YOUR ASSIGNMENT
Please restate each line of the data below exactly. Omit all images.

STORED DATA
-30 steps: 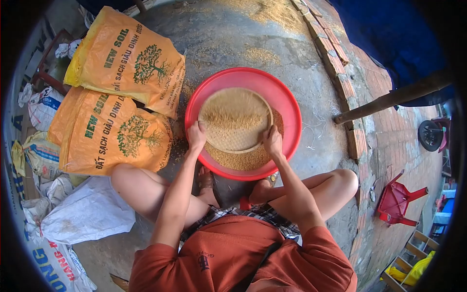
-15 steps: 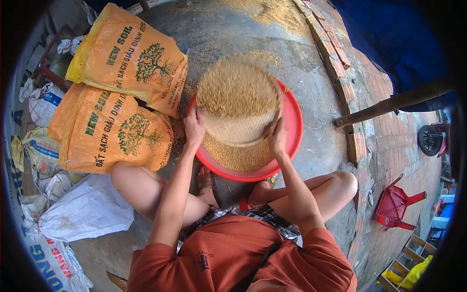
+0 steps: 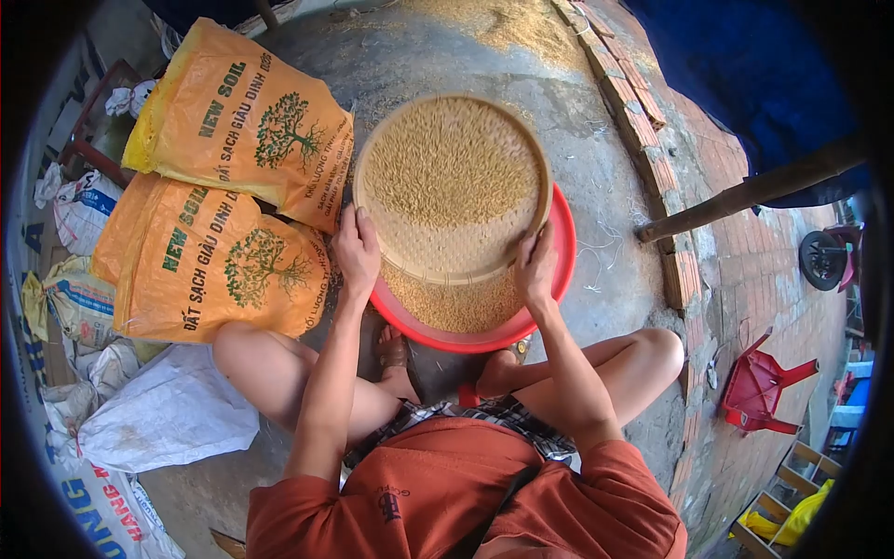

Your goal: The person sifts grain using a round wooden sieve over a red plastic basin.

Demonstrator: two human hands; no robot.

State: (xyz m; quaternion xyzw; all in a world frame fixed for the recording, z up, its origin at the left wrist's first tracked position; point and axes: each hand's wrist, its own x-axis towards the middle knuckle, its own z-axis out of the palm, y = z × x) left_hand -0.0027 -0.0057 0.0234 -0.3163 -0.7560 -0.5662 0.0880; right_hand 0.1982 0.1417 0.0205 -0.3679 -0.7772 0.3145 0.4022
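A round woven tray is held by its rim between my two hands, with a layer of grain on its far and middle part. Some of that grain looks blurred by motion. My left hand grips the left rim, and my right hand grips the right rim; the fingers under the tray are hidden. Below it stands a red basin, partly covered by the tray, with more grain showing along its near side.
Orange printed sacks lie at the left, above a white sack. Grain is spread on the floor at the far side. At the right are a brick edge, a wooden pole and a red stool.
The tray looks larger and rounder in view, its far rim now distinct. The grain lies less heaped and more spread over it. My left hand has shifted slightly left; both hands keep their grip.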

ANSWER TO THIS TASK
-30 steps: 
-15 steps: 
+0 steps: 

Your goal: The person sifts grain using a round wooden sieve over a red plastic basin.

Demonstrator: two human hands; no robot.

State: (xyz m; quaternion xyzw; all in a world frame fixed for the recording, z up, its origin at the left wrist's first tracked position; point and axes: each hand's wrist, its own x-axis towards the middle knuckle, its own z-axis out of the palm, y = z × x) left_hand -0.0027 -0.0057 0.0234 -0.3163 -0.7560 -0.5662 0.0880; right_hand 0.1982 0.1417 0.0205 -0.3679 -0.7772 0.3145 0.4022
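A round woven tray is held by its rim between my two hands, with a layer of grain on its far and middle part. Some of that grain looks blurred by motion. My left hand grips the left rim, and my right hand grips the right rim; the fingers under the tray are hidden. Below it stands a red basin, partly covered by the tray, with more grain showing along its near side.
Orange printed sacks lie at the left, above a white sack. Grain is spread on the floor at the far side. At the right are a brick edge, a wooden pole and a red stool.
The tray looks larger and rounder in view, its far rim now distinct. The grain lies less heaped and more spread over it. My left hand has shifted slightly left; both hands keep their grip.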

Nothing else remains to be done for this exercise.